### What to work on
Report, word for word, every line of the material that contains "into".

### The records
+ + + + + + +

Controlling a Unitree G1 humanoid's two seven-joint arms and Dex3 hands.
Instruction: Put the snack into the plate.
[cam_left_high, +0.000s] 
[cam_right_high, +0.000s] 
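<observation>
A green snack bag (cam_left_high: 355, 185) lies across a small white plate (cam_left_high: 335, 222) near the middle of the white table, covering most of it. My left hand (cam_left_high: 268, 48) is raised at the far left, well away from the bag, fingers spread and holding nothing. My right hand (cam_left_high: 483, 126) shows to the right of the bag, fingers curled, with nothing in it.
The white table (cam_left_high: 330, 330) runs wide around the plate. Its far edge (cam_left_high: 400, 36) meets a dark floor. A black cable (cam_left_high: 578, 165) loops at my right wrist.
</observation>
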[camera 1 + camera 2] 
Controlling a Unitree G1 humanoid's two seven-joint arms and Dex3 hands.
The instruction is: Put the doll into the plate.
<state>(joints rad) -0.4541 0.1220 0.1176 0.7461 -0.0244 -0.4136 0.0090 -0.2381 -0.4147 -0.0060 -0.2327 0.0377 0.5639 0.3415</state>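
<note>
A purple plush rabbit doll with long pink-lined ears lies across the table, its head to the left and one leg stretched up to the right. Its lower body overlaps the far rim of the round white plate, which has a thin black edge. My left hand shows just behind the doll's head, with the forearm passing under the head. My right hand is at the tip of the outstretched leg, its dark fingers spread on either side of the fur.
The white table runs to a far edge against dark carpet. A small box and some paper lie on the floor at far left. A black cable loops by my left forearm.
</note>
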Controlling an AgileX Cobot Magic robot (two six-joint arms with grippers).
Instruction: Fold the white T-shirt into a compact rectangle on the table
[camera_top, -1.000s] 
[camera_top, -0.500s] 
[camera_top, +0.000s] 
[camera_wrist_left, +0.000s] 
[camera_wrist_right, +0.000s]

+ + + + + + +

### Answer to the problem
Instruction: Put the snack into the plate.
The instruction is: Put the doll into the plate.
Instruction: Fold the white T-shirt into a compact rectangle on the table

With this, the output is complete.